Correct. I suspect there is a term for this, but note how ENS and others are now contrasting the “obedient” CP Bishops with the “renegade, blinkered” outlier +Love — though they all hold the same view on same-sex marriage. The former are reasonable and cooperative; the latter is not going along with the plan. Yet the former were unreasonable and obdurant and bigoted only days ago. It’s like the old cartoon where people are asked to step forward, and all but one take a step back.

Cynthia Katsarelis
Guest

On an Episcopal (TEC) LGBTQI blog, a member from Albany shared that Bishop Love’s sermons often mention concern for the 5 and 1/2 billion people who are going to hell… So that is the mindset here. Salvation by checking the right boxes and Bishop Love is certain that he knows exactly which boxes must be ticked to achieve Salvation.
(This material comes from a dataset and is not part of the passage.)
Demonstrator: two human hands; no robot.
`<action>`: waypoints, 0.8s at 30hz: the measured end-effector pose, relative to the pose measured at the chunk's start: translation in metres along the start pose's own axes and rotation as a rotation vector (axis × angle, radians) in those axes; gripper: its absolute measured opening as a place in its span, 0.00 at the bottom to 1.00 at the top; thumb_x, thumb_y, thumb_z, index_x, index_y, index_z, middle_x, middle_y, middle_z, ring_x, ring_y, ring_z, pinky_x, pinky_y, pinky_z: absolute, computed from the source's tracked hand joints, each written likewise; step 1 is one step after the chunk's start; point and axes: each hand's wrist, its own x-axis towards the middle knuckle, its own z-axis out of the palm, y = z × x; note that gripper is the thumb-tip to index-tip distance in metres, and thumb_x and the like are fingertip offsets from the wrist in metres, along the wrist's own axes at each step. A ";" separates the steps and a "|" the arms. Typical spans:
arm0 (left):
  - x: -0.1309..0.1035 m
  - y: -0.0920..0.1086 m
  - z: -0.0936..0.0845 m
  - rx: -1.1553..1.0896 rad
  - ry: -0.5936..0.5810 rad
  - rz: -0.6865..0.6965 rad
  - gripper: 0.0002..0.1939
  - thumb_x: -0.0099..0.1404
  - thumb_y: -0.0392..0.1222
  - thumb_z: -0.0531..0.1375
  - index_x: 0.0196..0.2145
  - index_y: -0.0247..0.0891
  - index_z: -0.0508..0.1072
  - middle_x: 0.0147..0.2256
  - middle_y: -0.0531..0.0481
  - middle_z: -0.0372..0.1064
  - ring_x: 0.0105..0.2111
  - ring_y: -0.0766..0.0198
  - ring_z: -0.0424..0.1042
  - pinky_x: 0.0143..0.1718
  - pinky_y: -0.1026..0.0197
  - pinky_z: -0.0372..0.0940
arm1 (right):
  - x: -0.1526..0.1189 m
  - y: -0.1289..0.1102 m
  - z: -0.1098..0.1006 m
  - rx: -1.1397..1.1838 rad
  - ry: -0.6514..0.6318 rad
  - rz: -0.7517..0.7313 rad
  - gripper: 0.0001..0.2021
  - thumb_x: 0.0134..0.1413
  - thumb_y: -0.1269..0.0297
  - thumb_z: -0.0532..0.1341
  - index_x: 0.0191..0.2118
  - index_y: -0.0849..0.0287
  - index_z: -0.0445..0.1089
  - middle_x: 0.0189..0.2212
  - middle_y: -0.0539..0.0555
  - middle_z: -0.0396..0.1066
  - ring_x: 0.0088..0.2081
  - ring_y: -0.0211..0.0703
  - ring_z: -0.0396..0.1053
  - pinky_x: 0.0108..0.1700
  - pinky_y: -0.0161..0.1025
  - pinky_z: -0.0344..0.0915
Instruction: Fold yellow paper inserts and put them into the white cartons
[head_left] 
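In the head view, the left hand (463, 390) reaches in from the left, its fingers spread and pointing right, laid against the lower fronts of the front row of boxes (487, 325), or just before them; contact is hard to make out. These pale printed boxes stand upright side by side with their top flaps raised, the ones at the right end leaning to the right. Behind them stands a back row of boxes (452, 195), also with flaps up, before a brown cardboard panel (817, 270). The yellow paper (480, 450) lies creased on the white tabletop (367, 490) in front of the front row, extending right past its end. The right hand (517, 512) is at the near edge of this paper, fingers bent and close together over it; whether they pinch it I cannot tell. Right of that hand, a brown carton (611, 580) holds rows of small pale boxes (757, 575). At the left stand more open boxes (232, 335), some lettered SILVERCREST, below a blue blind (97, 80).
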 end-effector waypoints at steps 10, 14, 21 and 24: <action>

I know that my Redeemer Liveth and I am a true believer in much of our revelation. But I find it hard to believe that our loving God gave us an exclusive on Salvation. This is the 21st Century issue. Love,… Read more »

Janet Fife
Guest
Janet Fife

Cynthia, this is the attitude I had in mind when I blogged on Shibboleths (http://survivingchurch.org/2018/11/01/shibboleths-and-the-love-of-god/). It reminds me of the ‘clubs’ we formed in our neighbourhood when I was about 7 – the rules were only for the pleasure of keeping some kids out. We got tired of the exercise in a few months. Sadly, some people never do – they still need to keep some people ‘out’ in order to feel ‘in’ themselves.

Cynthia Katsarelis
Guest

Thank you! You make a lot of sense. What a gift, that story of the shibboleths! Thank you for gifting me with your article. I get that there’s a human need to belong. I guess it’s part of our brokenness to only feel belonging when others are kept out.

dr.primrose
Guest
dr.primrose

“TEC does not tolerate dissent. I am proud to serve under Bishop Love, who I know agonized about taking this stand cogently and prayerfully.”

Perhaps there’s a stronger case to be made that the Diocese of Albany and Bishop Love do not tolerate dissent.